_WHAT TO PRODUCE:_ Nothing is needed except the lines below that run from the one with "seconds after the" through the one with "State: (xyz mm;", repeated exactly.

_MATERIAL PROVIDED:_
****
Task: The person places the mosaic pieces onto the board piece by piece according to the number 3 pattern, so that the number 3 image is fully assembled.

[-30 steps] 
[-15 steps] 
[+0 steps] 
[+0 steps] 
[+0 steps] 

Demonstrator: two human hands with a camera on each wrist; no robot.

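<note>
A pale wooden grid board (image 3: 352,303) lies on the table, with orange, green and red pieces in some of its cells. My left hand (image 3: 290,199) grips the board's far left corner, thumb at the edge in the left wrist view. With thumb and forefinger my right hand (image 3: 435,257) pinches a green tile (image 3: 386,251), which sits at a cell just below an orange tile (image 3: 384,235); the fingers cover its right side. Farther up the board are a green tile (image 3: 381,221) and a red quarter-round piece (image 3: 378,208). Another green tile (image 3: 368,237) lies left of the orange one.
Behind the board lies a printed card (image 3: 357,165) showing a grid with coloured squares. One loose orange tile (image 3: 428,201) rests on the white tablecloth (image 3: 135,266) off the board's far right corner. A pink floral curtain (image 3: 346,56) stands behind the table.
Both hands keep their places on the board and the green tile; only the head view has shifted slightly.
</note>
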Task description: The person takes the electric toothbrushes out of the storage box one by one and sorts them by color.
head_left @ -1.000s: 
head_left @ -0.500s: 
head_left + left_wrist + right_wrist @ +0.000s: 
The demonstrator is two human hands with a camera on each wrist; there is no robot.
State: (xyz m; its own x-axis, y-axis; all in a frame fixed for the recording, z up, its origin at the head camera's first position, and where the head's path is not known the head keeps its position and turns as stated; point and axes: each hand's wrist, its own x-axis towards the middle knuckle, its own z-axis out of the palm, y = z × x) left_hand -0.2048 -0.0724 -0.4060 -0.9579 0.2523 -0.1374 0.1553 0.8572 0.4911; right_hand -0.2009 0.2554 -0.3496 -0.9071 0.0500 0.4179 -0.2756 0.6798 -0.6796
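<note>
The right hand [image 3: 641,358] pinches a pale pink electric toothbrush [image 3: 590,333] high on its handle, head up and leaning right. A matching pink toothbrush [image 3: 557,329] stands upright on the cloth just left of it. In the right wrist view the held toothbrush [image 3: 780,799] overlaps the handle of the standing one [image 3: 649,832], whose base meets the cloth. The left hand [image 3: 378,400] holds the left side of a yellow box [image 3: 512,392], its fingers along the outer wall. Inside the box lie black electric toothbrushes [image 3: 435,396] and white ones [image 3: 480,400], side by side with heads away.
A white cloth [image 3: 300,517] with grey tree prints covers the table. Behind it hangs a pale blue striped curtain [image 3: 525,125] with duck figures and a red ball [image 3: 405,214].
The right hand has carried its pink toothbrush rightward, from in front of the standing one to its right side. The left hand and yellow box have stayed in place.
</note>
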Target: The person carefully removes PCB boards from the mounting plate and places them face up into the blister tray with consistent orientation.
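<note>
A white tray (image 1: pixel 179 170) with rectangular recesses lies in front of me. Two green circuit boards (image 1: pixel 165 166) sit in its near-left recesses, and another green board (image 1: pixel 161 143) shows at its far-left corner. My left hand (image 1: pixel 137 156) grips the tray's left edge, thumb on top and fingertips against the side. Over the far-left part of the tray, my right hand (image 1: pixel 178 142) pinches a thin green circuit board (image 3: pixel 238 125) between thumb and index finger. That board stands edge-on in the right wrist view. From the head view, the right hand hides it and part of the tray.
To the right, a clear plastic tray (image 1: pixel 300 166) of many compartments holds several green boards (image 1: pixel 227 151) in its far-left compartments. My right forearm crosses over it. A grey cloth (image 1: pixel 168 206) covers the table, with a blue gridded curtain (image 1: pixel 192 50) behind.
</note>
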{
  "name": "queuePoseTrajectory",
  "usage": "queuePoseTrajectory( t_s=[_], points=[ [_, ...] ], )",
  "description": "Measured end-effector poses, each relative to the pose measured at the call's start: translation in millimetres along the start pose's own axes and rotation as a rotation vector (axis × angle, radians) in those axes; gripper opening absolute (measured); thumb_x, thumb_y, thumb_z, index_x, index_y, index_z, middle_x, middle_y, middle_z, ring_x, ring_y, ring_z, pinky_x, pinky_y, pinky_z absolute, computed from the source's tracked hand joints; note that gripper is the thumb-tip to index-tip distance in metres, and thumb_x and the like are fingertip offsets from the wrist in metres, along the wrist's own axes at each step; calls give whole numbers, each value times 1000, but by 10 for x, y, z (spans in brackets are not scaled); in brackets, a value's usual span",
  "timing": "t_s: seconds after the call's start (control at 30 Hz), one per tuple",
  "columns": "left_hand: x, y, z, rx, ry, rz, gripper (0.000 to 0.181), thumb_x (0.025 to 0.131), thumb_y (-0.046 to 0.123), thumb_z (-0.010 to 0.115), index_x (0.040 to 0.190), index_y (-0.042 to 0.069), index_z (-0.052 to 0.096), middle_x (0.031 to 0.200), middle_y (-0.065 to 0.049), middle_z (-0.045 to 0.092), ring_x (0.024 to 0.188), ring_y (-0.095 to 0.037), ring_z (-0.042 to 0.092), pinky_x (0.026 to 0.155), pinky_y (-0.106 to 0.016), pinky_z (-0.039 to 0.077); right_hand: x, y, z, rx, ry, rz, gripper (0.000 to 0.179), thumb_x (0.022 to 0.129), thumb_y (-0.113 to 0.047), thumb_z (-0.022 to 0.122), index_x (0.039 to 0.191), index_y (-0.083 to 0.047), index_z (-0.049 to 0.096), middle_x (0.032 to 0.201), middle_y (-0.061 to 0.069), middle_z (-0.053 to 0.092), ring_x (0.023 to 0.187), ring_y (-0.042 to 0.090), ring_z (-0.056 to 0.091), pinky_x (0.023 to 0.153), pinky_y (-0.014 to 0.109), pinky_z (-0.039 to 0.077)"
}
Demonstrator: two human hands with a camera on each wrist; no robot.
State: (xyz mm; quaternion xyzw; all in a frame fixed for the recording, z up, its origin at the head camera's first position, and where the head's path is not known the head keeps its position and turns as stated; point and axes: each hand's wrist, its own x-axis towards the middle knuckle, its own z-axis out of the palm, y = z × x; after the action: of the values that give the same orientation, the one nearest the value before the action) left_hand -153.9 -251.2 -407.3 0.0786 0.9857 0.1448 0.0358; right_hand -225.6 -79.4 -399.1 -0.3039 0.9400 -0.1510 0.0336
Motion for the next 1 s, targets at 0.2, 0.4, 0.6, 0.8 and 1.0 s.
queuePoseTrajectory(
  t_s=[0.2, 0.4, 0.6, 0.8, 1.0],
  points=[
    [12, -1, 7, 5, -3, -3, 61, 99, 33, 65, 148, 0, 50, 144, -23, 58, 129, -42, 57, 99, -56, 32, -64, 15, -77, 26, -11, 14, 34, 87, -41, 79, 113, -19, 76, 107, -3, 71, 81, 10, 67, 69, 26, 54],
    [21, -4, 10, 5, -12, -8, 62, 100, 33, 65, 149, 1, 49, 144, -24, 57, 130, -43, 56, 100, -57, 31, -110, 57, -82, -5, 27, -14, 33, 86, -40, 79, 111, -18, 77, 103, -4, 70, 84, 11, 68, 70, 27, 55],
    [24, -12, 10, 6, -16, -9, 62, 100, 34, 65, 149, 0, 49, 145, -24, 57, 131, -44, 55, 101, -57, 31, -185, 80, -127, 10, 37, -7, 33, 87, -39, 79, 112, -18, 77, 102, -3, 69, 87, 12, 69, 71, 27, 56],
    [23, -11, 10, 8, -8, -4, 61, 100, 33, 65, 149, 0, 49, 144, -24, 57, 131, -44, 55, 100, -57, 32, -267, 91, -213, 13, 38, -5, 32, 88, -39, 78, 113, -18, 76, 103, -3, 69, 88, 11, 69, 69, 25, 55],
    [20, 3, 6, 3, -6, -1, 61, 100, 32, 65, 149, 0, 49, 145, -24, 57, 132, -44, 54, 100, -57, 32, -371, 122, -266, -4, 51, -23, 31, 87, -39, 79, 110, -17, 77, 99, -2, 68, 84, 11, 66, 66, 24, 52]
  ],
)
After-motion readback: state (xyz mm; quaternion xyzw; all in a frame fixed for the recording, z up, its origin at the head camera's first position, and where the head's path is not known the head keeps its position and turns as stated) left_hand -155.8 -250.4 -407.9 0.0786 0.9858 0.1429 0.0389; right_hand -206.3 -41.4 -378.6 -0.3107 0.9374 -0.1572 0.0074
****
_TASK RESPONSE:_
  "timing": "t_s: seconds after the call's start (control at 30 Hz), one per tuple",
  "columns": "left_hand: x, y, z, rx, ry, rz, gripper (0.000 to 0.181), thumb_x (0.025 to 0.131), thumb_y (-0.046 to 0.123), thumb_z (-0.010 to 0.115), index_x (0.040 to 0.190), index_y (-0.042 to 0.069), index_z (-0.052 to 0.096), middle_x (0.031 to 0.200), middle_y (-0.065 to 0.049), middle_z (-0.045 to 0.092), ring_x (0.024 to 0.188), ring_y (-0.095 to 0.037), ring_z (-0.042 to 0.092), pinky_x (0.026 to 0.155), pinky_y (-0.106 to 0.016), pinky_z (-0.039 to 0.077); right_hand: x, y, z, rx, ry, rz, gripper (0.000 to 0.179), thumb_x (0.022 to 0.129), thumb_y (-0.113 to 0.047), thumb_z (-0.022 to 0.122), index_x (0.039 to 0.191), index_y (-0.083 to 0.047), index_z (-0.049 to 0.096), middle_x (0.032 to 0.201), middle_y (-0.061 to 0.069), middle_z (-0.053 to 0.092), ring_x (0.023 to 0.187), ring_y (-0.042 to 0.090), ring_z (-0.056 to 0.091), pinky_x (0.023 to 0.153), pinky_y (-0.014 to 0.109), pinky_z (-0.039 to 0.077)"
}
Demonstrator: two human hands with a camera on each wrist; no robot.
State: (xyz mm; quaternion xyzw; all in a frame fixed for the recording, z up, its origin at the head camera's first position, and where the head's path is not known the head keeps its position and turns as stated; point and axes: each hand's wrist, its own x-axis towards the middle knuckle, its own z-axis out of the palm, y = z × x; after the action: of the values that give the same orientation, the one nearest the value before the action) left_hand -153.9 -251.2 -407.3 0.0786 0.9857 0.1448 0.0358; right_hand -225.6 -79.4 -399.1 -0.3039 0.9400 -0.1510 0.0336

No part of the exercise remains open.